Venture Towns takes a very recognizable route, especially if you’ve played any of Kairosoft’s other games. You get dropped into a grid map, you’ve got a couple of inhabitants, and now you’ve got to build and expand your humble burb into something sprawling and terrifying. You have a theoretical 20 years to accomplish your goal of hitting a particular size and value, though you can continue to play after you hit this milestone to really see how far you can go. This game allows you to have SOME direct impact on your residents, but most of it is tangential. For example, you can build up a thousand Chinese restaurants, but your patrons will decide which ones become successful and which ones fail. You can have a ton of different businesses that will provide jobs and employment, but their inherent nature (which you cannot control) will, initially, bring them to one place as opposed to another. There can be libraries, parks, all manner of great, inspiring things, but some people will choose to flock to the casino if you’re foolish enough to build one. That’s a big caveat of Venture Towns in comparison to other city simulations: the scale means you’re really dependent on those who live there. After five in-game years of building my city, there were still fewer than fifteen people living there, and not all of them were on the ball with helping to make the city great. If you want citizens to educate themselves and drive up the value of the land around them, you not only need to provide the tools, but actively make sure they’re using them by making them appealing and removing distractions.
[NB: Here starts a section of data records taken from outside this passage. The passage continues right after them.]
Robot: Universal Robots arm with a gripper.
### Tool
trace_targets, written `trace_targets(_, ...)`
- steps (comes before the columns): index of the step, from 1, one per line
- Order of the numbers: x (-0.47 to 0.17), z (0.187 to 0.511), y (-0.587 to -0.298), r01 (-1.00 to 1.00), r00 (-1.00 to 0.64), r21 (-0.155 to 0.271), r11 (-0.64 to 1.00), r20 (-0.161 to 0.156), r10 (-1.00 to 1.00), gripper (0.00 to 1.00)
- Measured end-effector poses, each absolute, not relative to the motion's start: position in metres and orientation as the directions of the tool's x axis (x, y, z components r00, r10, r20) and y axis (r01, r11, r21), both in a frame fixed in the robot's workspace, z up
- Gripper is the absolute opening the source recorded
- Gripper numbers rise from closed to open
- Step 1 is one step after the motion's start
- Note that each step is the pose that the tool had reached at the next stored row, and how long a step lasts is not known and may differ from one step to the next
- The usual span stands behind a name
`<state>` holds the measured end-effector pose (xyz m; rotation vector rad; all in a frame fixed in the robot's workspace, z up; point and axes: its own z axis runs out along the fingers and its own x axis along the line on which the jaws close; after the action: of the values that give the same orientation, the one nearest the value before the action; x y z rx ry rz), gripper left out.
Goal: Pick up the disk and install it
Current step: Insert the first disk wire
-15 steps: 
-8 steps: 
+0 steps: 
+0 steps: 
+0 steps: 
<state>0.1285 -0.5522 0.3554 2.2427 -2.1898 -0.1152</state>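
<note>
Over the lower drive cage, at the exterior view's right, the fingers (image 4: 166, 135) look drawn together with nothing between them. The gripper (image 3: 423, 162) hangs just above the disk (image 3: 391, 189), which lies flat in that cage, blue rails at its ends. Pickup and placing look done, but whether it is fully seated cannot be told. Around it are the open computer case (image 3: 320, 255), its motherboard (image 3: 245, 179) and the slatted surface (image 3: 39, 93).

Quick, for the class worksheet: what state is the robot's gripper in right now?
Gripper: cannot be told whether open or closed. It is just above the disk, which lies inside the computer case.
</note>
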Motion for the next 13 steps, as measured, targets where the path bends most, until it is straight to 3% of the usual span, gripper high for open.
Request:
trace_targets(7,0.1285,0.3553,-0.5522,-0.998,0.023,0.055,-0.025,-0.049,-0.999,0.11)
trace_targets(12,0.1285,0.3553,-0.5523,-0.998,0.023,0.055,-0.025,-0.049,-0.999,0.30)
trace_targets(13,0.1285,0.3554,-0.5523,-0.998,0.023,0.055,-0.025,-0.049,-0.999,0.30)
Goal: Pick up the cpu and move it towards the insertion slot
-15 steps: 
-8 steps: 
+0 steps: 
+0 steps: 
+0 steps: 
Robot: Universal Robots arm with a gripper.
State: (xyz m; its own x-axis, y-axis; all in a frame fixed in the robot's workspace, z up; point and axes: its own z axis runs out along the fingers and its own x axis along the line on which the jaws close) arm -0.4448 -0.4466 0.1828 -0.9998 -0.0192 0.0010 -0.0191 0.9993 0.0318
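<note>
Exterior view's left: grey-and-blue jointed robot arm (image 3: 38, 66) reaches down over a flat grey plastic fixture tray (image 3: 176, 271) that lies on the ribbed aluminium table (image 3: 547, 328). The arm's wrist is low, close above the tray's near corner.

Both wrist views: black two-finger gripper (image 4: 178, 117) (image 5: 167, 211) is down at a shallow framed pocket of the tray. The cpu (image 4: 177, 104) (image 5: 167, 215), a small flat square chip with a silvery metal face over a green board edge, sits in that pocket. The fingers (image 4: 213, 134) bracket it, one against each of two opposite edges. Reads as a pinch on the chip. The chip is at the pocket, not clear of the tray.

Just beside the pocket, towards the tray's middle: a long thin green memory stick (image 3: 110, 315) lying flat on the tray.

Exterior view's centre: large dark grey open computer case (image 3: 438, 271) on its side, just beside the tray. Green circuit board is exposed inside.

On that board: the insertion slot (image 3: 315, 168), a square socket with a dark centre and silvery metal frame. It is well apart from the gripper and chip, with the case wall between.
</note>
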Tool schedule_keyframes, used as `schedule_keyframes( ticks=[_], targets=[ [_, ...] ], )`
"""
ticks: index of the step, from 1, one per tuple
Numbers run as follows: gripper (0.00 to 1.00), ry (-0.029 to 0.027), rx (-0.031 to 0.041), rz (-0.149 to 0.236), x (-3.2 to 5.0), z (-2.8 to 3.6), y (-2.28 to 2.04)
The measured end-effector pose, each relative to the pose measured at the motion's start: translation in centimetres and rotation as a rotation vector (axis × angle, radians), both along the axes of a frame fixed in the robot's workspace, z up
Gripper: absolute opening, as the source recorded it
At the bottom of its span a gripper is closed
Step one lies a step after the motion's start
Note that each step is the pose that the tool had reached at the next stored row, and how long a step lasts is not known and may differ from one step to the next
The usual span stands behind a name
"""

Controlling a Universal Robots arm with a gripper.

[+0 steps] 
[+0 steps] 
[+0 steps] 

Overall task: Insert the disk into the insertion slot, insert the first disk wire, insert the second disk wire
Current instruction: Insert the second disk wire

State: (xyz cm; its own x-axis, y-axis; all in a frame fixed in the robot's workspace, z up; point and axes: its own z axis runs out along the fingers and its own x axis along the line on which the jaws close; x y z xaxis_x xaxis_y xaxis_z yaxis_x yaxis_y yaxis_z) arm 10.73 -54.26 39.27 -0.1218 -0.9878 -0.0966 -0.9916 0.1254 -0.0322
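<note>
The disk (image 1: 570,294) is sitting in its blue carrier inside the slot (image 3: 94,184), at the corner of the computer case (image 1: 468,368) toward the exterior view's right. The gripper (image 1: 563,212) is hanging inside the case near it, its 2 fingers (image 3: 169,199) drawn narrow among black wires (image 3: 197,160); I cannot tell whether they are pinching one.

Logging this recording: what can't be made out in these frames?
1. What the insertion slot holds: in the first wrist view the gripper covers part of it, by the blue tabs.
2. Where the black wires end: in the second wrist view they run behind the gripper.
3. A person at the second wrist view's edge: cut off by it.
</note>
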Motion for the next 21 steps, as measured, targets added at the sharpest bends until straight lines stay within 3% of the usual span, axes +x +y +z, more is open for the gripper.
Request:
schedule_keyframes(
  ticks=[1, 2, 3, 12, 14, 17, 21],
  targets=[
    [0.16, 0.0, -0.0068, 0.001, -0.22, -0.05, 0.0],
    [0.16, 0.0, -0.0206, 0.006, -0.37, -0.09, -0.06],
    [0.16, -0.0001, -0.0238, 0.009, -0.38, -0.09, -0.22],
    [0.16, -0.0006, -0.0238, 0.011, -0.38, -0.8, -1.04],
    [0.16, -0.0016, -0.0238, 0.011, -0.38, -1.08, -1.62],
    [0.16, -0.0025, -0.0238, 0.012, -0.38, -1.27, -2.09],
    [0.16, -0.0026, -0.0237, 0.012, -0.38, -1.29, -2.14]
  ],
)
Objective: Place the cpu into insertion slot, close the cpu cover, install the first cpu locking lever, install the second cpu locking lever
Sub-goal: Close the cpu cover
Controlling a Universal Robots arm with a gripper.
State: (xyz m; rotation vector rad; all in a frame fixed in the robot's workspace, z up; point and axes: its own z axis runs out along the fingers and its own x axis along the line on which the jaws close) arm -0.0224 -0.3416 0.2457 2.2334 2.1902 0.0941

As the town expands and more people come flocking in, the Kairosoft detail really goes into effect and you begin to see the magic of Venture Towns. After a certain number of months, you can add more buildings, and you can, potentially, make residents change their jobs if they’re willing to take the risk. This isn’t like some old school board game: you apply to become a new job, and there’s a chance they won’t get it, which is displayed in a crushing animation of depression. Kairosoft does this fantastic job of making you invested in your little people, and it’s only gotten stronger and better as they continued to make titles. I honestly though Buddy Prince would be better as a dog groomer than a dancer, and, wouldn’t you know it, I was right. Then he had the nerve to ask me to build him a brick road leading to his mansion. What the hell, Buddy, I can’t do everything at once. Having the citizens interact with you as both an overseer of the town and also some kind of God really puts things into perspective, but I never wanted to crush them, only help them. This stands in drastic contrast to my time with the Sims, where punishing the digital people was one of my few rewards in a lonely high school period. I digress.
Another spiffy factor of Venture Towns is discovering the different combos that exist within your building and design world. As always, there are bonuses that come from making sure that like-type places are created next to each other: you don’t want to intermix too many strange business and home types together, because it creates chaos and inconsistencies. Not to mention some people will be really, really upset if their home is next to a dog track or some other equally loud and obnoxious venue. However, when you hit a sweet spot of putting three like-minded businesses in a row, it creates an even stronger bonus for their output. Getting three of the right restaurant, or two good vistas next to a trade school, will increase their value and also their output for those who come to visit. Some are really obvious and will net a smaller bonus, whereas the more expensive, lavish combos get a much higher yield, and can help secure a nest egg for your own when years are lean. There are even smaller combos with two buildings that don’t increase profits, but up the gains (or even lower them) for patrons of those businesses. You can probably find a total list of them online somewhere, but it’s more fun to experiment and try it out.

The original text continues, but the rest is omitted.